With a chess board ceiling in the new CID office, there’s a new puzzle to solve in Life On Mars’ sequel Ashes To Ashes.
Keeley Hawes plays Alex, the 2008 police psychologist who finds herself back in time with Gene, Ray, Chris and Duran Duran.
Shot in the head, the modern day detective concludes she’s trapped in her mind, one second from life…or death.
Alex believes that Gene (Philip Glenister) and his 1981 world are fantasies she’s assimilated from studying Sam Tyler’s (John Simm) memories of his trip to 1973 while he was in his “prolonged deep coma”.
Realising this must be a “subconscious construct induced by severe cranial trauma”, she stumbles: “No, no, no. This happened to him, it can’t happen to me.”

THE tabloid spin has started already, along with the first TV teaser trails.
Ashes To Ashes: Dust To Dust was just one headline this morning.
Gene Hunt is being killed off, it claimed, by the man who plays him, Philip Glenister.
A classic case of a story written to fit the headline.
What Phil actually said at Tuesday’s press launch was that he thought the new BBC1 drama – set in 1981 – would be the last time shift for Gene.
As things stand, he probably couldn’t see The Guv in any follow up drama set in the 1990s, or before the 1973 of Life On Mars.
But no mention whatsoever of killing Gene off.
Plans are already in place for a second series of Ashes To Ashes, which would begin filming later this year.
But although the cast are “optioned” for a second series, it has yet to be given the green light.
That depends – as is normal practice these days – on ratings for the first series, which is now confirmed as starting in the week beginning Monday Feb 4.

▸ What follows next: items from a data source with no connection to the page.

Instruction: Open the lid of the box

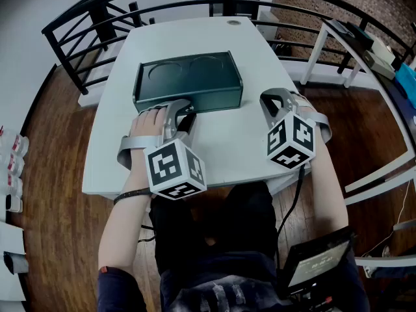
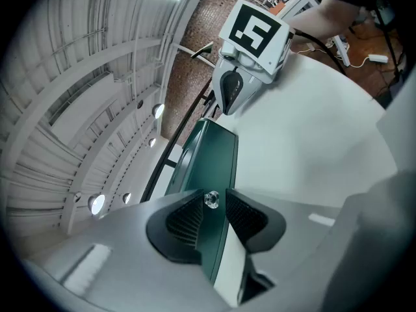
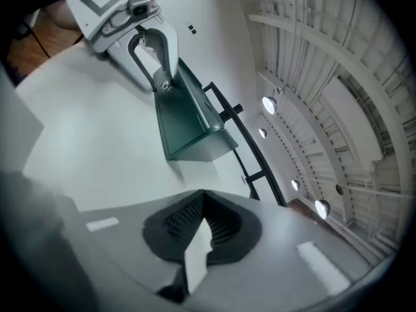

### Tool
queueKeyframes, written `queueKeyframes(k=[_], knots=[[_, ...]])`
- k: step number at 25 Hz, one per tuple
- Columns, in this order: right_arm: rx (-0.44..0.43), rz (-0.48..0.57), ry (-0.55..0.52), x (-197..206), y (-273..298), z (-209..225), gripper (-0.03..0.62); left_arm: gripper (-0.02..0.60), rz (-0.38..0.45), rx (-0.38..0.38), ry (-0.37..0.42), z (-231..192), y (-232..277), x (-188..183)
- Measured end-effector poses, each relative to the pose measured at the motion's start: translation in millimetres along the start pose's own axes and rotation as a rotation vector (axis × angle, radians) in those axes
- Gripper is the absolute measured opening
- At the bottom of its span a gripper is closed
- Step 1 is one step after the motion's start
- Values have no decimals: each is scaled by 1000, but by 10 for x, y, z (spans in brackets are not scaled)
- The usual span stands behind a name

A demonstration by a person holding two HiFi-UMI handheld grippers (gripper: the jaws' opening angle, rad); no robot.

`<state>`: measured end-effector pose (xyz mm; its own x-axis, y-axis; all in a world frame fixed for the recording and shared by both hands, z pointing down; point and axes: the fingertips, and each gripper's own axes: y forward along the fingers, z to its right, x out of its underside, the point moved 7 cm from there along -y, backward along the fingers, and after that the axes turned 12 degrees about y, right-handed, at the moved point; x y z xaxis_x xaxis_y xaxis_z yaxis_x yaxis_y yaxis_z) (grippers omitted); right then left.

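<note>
A dark green box (image 1: 188,77) with its lid down lies across the middle of the white table (image 1: 221,145). My left gripper (image 1: 183,111) is at the box's front wall, near its left end. In the left gripper view the box (image 2: 211,155) runs away between the jaws. A small clear knob (image 2: 211,199) sits pinched between the pads of my left gripper (image 2: 213,203). My right gripper (image 1: 276,103) rests on the table just right of the box's front right corner, apart from it. Its pads (image 3: 214,223) meet with nothing held, and the box (image 3: 185,119) lies ahead.
A black curved railing (image 1: 97,25) rings the table's far and left sides. A white frame table (image 1: 364,44) stands at the right over a wooden floor. A dark screen (image 1: 318,259) sits by the person's right knee. Bare tabletop lies in front of the box.
</note>
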<state>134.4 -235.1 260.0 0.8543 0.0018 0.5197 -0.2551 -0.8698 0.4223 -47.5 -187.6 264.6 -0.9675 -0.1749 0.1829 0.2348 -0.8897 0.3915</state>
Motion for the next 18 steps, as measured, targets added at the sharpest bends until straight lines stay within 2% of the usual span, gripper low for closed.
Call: queueKeyframes(k=[4,14,18], knots=[[1,-5,1,-6,4,-16,3,87,-8,-25,2,-11,13,12],[-10,-12,3,6,6,-15,3,81,7,-19,-21,23,-92,-15],[-49,-37,2,-6,41,-26,3,81,38,-22,-19,85,-268,-31]])
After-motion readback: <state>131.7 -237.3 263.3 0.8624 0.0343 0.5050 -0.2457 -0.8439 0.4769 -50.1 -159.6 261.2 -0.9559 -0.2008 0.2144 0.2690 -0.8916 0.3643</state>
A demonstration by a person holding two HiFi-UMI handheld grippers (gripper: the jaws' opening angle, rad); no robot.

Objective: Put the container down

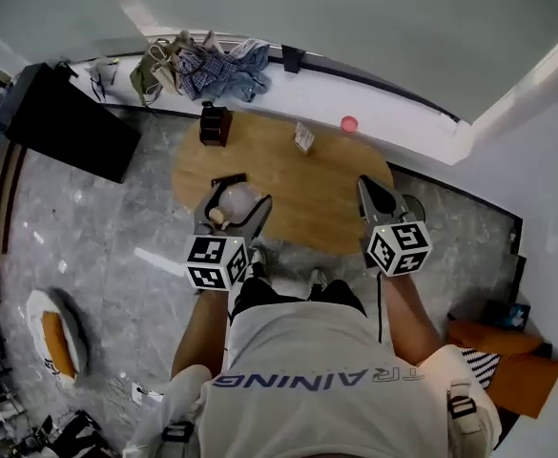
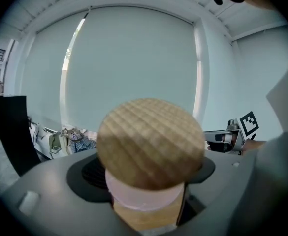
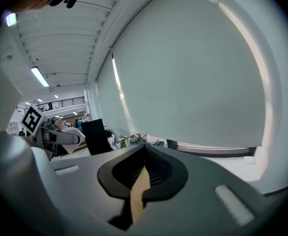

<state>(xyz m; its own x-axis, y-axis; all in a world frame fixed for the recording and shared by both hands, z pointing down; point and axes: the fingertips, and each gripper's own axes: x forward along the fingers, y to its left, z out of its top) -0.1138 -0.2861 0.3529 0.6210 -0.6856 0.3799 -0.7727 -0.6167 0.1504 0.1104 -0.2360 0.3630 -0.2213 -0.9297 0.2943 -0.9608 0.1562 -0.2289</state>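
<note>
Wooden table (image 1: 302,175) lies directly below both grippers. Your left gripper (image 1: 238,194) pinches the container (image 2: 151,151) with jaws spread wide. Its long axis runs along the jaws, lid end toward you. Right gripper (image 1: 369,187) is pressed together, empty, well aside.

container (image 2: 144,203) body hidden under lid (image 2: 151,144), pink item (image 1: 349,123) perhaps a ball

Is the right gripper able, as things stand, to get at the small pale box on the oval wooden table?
Probably yes: only bare oval wooden table lies between the right gripper and the small pale box, though its jaws are shut.
</note>
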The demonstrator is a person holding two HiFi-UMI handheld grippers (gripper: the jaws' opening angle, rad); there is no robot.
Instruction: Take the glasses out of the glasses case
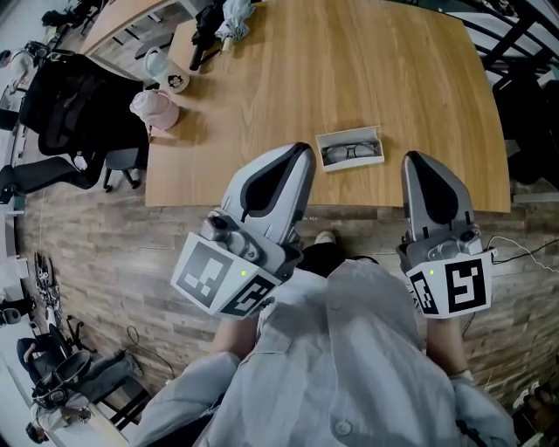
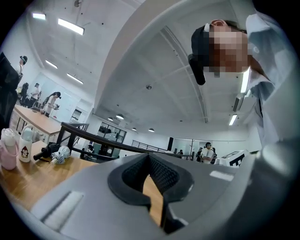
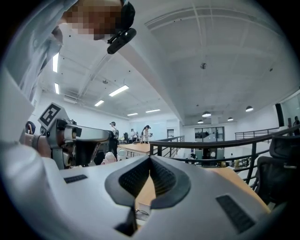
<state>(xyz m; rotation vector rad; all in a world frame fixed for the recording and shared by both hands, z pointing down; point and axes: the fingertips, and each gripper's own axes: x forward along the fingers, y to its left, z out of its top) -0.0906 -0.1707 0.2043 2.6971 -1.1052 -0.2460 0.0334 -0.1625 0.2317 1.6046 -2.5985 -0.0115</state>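
Note:
An open white glasses case (image 1: 350,147) lies near the front edge of the wooden table (image 1: 349,70), with black-framed glasses (image 1: 349,152) inside it. My left gripper (image 1: 301,151) is just left of the case, its jaws shut with nothing between them. My right gripper (image 1: 415,160) is just right of the case, also shut and empty. In the left gripper view the left gripper (image 2: 149,156) has its tips meeting, with bare wood showing in the gap below them. In the right gripper view a corner of the case (image 3: 142,212) shows below the closed tips of the right gripper (image 3: 150,158).
At the table's far left corner stand a pink bottle (image 1: 155,108), a white bottle (image 1: 163,68) and a folded umbrella (image 1: 218,26). Black office chairs (image 1: 70,113) stand left of the table. The person's body is close against the table's front edge (image 1: 349,208).

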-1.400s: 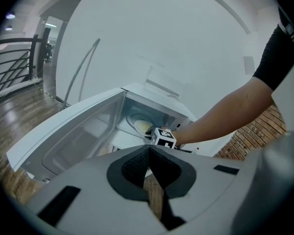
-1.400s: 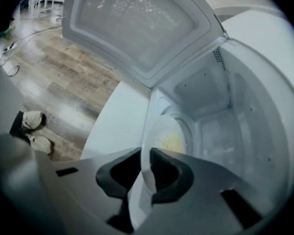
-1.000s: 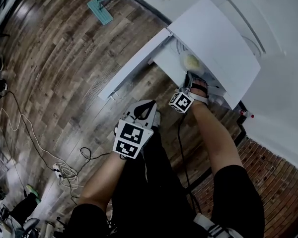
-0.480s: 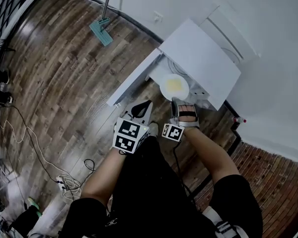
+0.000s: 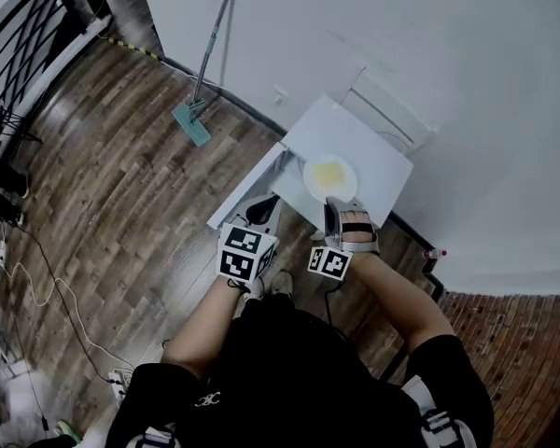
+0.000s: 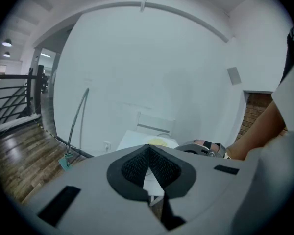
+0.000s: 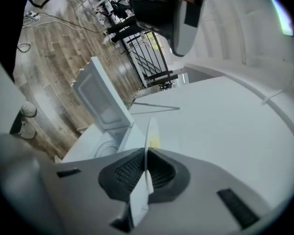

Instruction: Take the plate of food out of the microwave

THE first screening of Ashes To Ashes tonight and a nervous moment for Life On Mars fans.
Could the spin-off series possibly live up to what has gone before?
Twenty minutes in and I still wasn’t sure.
But as DI Alex Drake (Keeley Hawes) walked into Luigi’s Wine Bar – the new Railway Arms – it suddenly all fell into place.
And by the end of the first episode there was a broad smile on my face, a warm glow in my heart and a sudden urge to order a case of Asti Spumante.
Ashes To Ashes is terrific.
Arriving on BBC1 next month, the eight-part series sees DCI Gene Hunt (Philip Glenister) transferred from Manchester to London.
The time shift from 1973 to 1981 opens up a whole new world, with old school cop Gene frustrated in an era of policing where he’s not seen as part of the future.
As fans will know, Alex was Sam Tyler’s (John Simm) psychologist in 2007 and finds herself back in 1981 after being shot in the head.
Having previously documented Sam’s journey to 1973, she thinks she knows exactly who Gene, Ray and Chris are – figments of her imagination.

JUST returned from interviews with Philip Glenister and Keeley Hawes ahead of the launch of Ashes To Ashes.
Due to the embargo on publication, and as with the set visit interviews last year, I still can’t reveal any of the content.
But I’m glad to say that unlike the rain pouring down outside the interview room, the outlook for A2A looks very bright indeed.
There shouldn’t be too long to wait now.
TV schedules can often be compared to shifting sands.